Datenschützer, Richter oder Hacker warnen vor zunehmender Überwachung. Sie sei untauglich, Straftaten zu verhindern; sie könne Terroristen, die von der Kraft ihrer Bilder wüssten, sogar noch in ihrer Entschlossenheit bestärken; sie schränke die Freiheitsrechte des Einzelnen ein, behaupten sie. Ja, kann sein, dass es so ist. Aber was ist wichtiger: das potenzielle Opfer eines Überfalls zu schützen oder zu verhindern, dass ein unschuldiger Passant kurz auf einem Monitor in der Überwachungszentrale zu sehen ist?

London dient als positives Beispiel

In London, wo es inzwischen mehr Kameras als Haustiere geben dürfte, hat die öffentliche Überwachung 2005 Terroranschläge auf Busse und eine U-Bahn nicht verhindern können – aber dank der Bilder konnte Scotland Yard die Attentäter rasch identifizieren. Immer wieder halfen dort Mitschnitte von Straftaten, Täter zu ermitteln und zu verurteilen. Auch in Hamburg gelang es der Polizei so, viele Fälle von „Alltagskriminalität“ schnell aufzuklären.

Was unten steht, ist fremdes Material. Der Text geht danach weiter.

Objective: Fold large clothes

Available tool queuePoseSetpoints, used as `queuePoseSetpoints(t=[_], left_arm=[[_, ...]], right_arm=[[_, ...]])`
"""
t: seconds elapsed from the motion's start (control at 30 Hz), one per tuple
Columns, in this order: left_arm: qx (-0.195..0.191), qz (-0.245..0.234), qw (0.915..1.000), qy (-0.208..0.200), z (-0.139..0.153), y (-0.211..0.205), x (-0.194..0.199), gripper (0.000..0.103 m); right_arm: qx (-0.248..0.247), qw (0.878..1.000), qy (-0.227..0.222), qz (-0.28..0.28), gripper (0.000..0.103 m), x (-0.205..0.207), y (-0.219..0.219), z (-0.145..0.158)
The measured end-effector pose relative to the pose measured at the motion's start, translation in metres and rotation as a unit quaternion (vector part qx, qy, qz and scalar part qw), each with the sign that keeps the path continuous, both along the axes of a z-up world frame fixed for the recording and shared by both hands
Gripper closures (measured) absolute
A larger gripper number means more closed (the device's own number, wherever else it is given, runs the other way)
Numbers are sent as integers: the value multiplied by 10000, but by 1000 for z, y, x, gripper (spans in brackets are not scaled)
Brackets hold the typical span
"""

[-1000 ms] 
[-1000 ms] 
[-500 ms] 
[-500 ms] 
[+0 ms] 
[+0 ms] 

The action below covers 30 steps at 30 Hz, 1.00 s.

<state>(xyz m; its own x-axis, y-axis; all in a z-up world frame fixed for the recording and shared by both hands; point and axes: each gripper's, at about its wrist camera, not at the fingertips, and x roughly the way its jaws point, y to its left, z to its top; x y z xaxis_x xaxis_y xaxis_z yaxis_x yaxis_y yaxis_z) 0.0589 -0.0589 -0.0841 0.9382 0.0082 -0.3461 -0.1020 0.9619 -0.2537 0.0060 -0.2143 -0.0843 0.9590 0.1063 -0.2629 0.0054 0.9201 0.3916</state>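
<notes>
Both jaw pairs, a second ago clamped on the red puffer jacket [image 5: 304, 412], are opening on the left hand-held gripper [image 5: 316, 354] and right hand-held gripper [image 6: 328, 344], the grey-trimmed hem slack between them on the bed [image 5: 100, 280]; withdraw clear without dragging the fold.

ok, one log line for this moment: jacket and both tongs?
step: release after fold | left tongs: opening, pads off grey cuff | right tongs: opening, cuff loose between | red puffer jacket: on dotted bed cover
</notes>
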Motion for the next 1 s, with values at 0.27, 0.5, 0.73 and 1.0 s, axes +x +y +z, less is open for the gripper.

Auch hat sich die Zahl der Vandalismus-Fälle in Bussen und Bahnen in etwa halbiert, seit hier weitgehend flächendeckend überwacht wird. Tausende Kameras filmen uns bereits, wenn wir in der Stadt unterwegs sind. Sie zeichnen auf, wie wir an Haltestellen warten, wie wir einsteigen, was während der Fahrt passiert. Die allermeisten Hamburger stören denn auch nicht die Kameras, sondern, um es nett zu formulieren, unangenehme Fahrgäste. Wenn es Alltag ist, in Bussen und Bahnen zu filmen, warum ist es dann nicht genauso selbstverständlich auf Plätzen und Straßen, auf denen es immer wieder zu Straftaten kommt? Zum Beispiel auf dem Kiez. Zur Not dort auch flächendeckend. Silvester ist ein Anfang.